Mr. McCain believes that “neither the administration nor the telecoms need apologize for actions that most people, except for the A.C.L.U. and trial lawyers, understand were constitutional and appropriate in the wake of the attacks on Sept. 11, 2001,” Mr. Holtz-Eakin wrote.


OK, then, if you vote for McCain, you are voting for four more years of the Bush Administration’s illegal domestic surveillance programs. That seems clear enough. Except that just six months ago, McCain said something kind of different.

In an interview about his views on the limits of executive power with The Boston Globe six months ago, Mr. McCain strongly suggested that if he became the next commander in chief, he would consider himself obligated to obey a statute restricting what he did in national security matters.

Mr. McCain was asked whether he believed that the president had constitutional power to conduct surveillance on American soil for national security purposes without a warrant, regardless of federal statutes.

He replied: “There are some areas where the statutes don’t apply, such as in the surveillance of overseas communications. Where they do apply, however, I think that presidents have the obligation to obey and enforce laws that are passed by Congress and signed into law by the president, no matter what the situation is.”

Following up, the interviewer asked whether Mr. McCain was saying a statute trumped a president’s powers as commander in chief when it came to a surveillance law. “I don’t think the president has the right to disobey any law,” Mr. McCain replied.

David Golove, a New York University law professor who specializes in executive power issues, said that while the language used by Mr. McCain in his answers six months ago was imprecise, the recent statement by Mr. Holtz-Eakin “seems to contradict precisely what he said earlier.”


While McCain’s imprecise language probably represents his incomplete understanding of the issues at hand, McSame’s recent voting record pretty much tells you where his ambitious, pandering, and (for a man who’s been through so much) remarkably empty heart lies:

In February, for example, Mr. McCain voted against limiting the Central Intelligence Agency to the techniques approved in the Army Field Manual on Interrogation, which complies with the Geneva Conventions. Mr. McCain said the C.I.A. needed the flexibility to use other techniques so long as it did not abuse detainees.

He also voted for legislation that would free telecommunications companies from lawsuits alleging that they illegally allowed the N.S.A. to eavesdrop on their customers’ phone calls and e-mail without a warrant. The legislation would also essentially legalize a form of surveillance without warrants going forward.

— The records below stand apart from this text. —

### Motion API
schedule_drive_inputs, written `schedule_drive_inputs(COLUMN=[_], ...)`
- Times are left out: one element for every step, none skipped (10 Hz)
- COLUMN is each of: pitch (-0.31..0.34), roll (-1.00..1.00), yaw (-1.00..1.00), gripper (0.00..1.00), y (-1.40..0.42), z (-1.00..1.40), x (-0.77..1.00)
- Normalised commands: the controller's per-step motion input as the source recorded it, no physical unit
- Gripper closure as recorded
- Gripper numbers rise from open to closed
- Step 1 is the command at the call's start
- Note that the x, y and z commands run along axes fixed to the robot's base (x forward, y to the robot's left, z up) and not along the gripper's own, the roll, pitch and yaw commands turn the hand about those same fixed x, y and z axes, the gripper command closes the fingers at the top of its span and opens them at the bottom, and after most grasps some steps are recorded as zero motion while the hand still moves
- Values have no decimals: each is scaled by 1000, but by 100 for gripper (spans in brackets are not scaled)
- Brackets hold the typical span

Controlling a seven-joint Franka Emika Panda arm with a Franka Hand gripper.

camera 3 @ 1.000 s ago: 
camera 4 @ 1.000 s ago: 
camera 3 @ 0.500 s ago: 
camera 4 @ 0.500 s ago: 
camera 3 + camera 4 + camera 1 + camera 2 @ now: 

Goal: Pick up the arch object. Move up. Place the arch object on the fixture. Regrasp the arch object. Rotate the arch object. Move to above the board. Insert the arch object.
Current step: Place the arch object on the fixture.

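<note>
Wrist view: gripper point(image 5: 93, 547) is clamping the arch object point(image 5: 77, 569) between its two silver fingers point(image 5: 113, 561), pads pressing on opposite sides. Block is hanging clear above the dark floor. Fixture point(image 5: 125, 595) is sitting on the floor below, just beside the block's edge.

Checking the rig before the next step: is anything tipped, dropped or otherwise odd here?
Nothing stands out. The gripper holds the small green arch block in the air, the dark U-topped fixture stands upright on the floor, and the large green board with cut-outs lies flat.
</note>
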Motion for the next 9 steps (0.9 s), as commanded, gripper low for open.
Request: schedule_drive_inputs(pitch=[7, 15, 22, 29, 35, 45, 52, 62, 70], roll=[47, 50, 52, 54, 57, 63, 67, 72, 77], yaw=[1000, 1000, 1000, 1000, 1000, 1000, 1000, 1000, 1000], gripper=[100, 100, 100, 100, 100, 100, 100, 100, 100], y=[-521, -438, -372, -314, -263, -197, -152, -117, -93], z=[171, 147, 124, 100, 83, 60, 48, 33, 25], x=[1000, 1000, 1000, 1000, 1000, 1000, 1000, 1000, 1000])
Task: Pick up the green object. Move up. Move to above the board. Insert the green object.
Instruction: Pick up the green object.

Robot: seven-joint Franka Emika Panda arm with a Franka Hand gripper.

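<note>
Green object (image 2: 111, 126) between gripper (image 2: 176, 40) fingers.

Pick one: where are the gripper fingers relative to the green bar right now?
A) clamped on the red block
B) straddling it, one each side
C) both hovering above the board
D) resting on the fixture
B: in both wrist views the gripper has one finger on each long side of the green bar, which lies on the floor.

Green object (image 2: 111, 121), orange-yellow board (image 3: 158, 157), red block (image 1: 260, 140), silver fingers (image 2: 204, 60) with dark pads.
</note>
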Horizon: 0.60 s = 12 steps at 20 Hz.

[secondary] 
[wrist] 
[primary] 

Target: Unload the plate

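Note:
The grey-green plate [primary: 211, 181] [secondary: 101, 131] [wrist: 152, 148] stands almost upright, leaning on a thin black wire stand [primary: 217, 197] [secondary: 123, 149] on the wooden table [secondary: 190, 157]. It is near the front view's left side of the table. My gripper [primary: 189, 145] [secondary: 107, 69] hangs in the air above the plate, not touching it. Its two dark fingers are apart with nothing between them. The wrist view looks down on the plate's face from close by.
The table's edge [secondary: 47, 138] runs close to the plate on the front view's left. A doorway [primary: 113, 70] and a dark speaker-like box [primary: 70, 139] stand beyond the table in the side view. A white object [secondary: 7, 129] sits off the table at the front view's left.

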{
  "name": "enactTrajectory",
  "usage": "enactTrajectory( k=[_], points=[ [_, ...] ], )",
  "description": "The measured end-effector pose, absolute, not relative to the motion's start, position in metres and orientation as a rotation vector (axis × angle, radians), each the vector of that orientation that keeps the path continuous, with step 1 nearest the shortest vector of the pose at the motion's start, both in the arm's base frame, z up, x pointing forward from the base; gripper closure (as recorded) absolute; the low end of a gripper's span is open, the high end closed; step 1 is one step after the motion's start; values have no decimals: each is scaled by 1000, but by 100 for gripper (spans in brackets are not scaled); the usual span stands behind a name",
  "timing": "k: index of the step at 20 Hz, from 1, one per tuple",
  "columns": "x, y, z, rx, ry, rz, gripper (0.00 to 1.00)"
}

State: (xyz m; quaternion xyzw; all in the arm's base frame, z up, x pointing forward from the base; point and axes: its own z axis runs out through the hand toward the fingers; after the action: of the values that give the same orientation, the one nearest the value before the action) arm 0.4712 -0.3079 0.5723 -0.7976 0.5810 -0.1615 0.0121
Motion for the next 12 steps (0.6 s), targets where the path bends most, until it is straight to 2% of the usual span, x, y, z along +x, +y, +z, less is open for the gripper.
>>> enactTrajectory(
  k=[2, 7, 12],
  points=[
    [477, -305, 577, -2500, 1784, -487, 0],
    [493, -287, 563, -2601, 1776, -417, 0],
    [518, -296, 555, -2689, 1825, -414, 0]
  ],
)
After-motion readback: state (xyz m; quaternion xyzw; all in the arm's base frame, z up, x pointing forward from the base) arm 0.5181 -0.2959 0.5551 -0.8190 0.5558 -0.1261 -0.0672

As the Times article notes, the folks at the National Review are thrilled no end that McCain has obliterated any daylight that might have existed between himself and George W. Bush. And, as Glenn Greenwald says in the same article, the new McCain spying doctrine is a “complete reversal” designed to “shore up the support of right-wing extremists.”

The misadventures of some McCain surrogates over recent weeks (again, detailed in the article) seem to show that their standard-bearer lacks a clear understanding of all that the current illegal surveillance debate encompasses—or likely doesn’t care to know much beyond whatever it takes to get McCain’s big money telecom donors off the hook. But the “evolution” of McCain’s position on warrantless wiretaps does teach an important lesson about McCain’s broader instincts: First, check with the interested corporate lobbyists; if still in doubt, just do the same as Bush.